ABOUT THIS EXERCISE: From the top of the records below down to the line containing "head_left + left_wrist", reproduce every line exactly.

DATA PROVIDED:
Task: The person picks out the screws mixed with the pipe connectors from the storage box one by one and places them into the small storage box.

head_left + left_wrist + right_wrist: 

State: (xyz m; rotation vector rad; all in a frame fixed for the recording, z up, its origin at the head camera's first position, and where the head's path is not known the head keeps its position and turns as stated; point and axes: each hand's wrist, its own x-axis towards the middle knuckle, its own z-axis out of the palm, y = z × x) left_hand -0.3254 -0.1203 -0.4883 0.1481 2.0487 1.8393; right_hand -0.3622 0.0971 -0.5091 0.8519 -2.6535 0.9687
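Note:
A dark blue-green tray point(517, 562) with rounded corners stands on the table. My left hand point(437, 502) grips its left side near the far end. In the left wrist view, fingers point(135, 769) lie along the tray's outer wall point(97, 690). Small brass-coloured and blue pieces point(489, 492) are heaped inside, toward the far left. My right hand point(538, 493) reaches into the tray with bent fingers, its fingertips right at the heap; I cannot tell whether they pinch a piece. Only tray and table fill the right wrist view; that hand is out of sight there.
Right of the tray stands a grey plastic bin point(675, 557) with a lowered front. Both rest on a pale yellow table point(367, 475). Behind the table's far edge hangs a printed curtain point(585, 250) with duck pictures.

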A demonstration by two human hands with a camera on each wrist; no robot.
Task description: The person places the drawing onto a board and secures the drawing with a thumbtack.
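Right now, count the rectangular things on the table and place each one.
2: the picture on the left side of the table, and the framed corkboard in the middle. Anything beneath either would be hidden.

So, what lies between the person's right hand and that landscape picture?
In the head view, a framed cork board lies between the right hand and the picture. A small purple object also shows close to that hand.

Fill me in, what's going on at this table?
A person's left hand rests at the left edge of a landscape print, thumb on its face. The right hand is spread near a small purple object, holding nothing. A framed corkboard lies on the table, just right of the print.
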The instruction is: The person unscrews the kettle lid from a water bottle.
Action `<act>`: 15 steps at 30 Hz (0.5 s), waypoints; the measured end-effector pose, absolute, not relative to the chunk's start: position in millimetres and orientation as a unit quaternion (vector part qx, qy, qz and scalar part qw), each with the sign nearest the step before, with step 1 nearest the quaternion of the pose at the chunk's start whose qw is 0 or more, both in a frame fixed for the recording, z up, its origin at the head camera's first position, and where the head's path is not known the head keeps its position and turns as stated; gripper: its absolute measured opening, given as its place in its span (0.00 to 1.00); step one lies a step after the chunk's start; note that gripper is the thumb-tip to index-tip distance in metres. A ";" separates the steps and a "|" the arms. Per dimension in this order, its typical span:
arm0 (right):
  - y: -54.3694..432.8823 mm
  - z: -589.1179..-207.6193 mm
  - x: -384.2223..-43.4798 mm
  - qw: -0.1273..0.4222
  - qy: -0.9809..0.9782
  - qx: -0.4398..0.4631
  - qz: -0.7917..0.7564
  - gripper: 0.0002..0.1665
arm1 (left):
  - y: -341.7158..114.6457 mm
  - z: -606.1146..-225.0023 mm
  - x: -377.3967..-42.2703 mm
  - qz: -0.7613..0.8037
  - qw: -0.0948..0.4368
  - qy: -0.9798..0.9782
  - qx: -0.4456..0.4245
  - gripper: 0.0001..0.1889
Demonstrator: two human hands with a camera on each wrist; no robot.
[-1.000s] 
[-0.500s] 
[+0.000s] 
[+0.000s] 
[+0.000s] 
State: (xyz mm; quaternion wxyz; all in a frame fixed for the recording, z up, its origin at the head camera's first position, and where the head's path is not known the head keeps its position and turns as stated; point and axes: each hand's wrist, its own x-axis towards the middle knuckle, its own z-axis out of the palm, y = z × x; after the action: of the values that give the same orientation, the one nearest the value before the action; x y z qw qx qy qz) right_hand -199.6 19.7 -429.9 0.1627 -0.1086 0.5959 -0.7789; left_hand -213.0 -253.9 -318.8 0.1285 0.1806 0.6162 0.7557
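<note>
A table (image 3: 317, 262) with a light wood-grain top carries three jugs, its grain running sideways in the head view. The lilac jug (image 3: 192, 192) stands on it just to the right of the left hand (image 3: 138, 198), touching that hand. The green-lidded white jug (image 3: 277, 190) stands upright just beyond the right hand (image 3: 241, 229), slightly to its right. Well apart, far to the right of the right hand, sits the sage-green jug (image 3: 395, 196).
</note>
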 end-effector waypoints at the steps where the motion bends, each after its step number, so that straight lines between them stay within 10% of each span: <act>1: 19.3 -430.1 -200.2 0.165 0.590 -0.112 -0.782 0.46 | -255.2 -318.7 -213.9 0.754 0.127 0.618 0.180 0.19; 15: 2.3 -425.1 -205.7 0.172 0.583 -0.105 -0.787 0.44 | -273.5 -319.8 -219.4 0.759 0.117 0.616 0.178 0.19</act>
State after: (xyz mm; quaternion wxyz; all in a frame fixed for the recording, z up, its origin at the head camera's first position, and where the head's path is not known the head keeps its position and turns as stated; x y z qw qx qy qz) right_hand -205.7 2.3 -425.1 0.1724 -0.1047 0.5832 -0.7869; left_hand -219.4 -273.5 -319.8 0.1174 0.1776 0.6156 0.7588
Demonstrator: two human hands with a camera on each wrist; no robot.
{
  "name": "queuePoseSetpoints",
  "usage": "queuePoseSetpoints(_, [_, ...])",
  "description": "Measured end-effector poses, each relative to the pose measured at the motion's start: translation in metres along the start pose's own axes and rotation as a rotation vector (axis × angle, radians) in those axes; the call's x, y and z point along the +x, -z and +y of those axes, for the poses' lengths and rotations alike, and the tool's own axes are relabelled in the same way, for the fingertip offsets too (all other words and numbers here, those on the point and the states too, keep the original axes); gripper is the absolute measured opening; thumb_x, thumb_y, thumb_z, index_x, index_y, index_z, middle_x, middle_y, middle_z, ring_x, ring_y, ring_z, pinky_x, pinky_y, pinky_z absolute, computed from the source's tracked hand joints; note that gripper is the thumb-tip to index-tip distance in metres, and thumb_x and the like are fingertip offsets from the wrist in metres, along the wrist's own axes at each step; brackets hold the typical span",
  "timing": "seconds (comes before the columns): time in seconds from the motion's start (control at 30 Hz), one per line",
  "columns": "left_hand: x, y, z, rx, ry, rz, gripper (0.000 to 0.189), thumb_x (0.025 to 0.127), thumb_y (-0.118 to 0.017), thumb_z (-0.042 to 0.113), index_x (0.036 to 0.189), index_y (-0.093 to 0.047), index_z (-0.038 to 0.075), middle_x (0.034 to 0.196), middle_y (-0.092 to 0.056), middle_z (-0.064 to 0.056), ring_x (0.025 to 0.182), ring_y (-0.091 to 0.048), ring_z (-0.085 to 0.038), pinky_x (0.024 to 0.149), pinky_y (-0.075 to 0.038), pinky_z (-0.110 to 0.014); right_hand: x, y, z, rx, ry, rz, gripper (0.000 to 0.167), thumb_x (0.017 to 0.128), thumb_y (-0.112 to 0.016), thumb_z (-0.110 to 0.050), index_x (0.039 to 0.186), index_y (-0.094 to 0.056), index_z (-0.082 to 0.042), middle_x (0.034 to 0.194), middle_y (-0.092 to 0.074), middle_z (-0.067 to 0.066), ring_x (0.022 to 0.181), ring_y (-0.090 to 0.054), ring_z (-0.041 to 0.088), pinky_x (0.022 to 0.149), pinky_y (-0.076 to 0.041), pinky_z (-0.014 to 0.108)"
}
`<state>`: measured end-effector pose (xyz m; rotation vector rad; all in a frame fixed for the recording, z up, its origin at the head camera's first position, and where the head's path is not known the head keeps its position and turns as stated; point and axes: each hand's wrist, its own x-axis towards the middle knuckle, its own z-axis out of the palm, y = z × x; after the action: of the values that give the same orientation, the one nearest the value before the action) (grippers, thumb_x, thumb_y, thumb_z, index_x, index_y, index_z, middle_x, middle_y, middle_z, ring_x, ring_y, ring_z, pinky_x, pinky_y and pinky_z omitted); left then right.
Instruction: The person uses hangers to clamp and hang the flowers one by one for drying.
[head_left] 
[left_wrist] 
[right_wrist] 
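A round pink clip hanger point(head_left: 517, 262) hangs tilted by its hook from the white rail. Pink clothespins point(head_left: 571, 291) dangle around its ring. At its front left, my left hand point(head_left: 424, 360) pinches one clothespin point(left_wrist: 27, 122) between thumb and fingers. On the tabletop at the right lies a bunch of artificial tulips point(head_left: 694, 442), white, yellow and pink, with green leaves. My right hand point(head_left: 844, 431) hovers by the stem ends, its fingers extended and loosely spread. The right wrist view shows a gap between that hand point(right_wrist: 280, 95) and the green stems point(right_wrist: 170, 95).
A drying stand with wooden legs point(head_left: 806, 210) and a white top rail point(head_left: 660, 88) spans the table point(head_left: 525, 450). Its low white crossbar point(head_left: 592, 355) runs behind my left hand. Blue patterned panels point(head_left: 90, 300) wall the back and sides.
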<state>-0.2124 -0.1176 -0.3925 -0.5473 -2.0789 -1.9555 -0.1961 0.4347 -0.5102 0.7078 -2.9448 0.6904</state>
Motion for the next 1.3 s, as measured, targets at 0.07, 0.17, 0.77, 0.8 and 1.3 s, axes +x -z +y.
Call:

TASK OUTPUT:
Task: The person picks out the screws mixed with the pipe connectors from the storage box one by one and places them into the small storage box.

head_left + left_wrist + right_wrist: 

The exercise was answered completely.